(Beginning of Data block)

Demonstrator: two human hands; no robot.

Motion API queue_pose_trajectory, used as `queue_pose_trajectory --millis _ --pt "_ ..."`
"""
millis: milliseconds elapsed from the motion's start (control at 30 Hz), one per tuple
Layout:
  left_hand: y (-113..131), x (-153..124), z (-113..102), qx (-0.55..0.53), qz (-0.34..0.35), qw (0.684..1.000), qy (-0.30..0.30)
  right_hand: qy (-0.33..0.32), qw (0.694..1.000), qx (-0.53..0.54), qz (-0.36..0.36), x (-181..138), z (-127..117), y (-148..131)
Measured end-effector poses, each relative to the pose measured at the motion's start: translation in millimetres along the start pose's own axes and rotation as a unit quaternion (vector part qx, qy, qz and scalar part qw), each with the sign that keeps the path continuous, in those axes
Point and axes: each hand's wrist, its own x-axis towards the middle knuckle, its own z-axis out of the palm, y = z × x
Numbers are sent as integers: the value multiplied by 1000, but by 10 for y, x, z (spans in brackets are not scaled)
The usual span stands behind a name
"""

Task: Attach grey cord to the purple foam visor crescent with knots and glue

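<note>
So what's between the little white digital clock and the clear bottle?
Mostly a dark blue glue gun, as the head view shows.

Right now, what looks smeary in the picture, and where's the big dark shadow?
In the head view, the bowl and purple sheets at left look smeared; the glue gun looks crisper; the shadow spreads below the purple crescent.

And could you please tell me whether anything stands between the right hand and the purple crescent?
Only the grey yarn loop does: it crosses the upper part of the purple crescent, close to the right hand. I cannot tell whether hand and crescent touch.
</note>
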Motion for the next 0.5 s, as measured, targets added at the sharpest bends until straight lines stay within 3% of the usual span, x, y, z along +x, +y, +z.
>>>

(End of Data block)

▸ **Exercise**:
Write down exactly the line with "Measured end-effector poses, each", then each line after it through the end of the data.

▸ **Output below**:
Measured end-effector poses, each relative to the pose measured at the motion's start: translation in millimetres along the start pose's own axes and rotation as a unit quaternion (vector part qx, qy, qz and scalar part qw), each with the sign that keeps the path continuous, in those axes
Point and axes: each hand's wrist, its own x-axis towards the middle knuckle, its own z-axis out of the palm, y = z × x
Numbers are sent as integers: the value multiplied by 1000, but by 10 for y, x, z (spans in brackets are not scaled)
The usual span stands behind a name
"""

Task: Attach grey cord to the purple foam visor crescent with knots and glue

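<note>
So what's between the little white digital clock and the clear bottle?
Mostly a dark blue glue gun, as the head view shows.

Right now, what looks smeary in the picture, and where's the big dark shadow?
In the head view, the bowl and purple sheets at left look smeared; the glue gun looks crisper; the shadow spreads below the purple crescent.

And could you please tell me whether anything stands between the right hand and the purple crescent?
Only the grey yarn loop does: it crosses the upper part of the purple crescent, close to the right hand. I cannot tell whether hand and crescent touch.
</note>
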Motion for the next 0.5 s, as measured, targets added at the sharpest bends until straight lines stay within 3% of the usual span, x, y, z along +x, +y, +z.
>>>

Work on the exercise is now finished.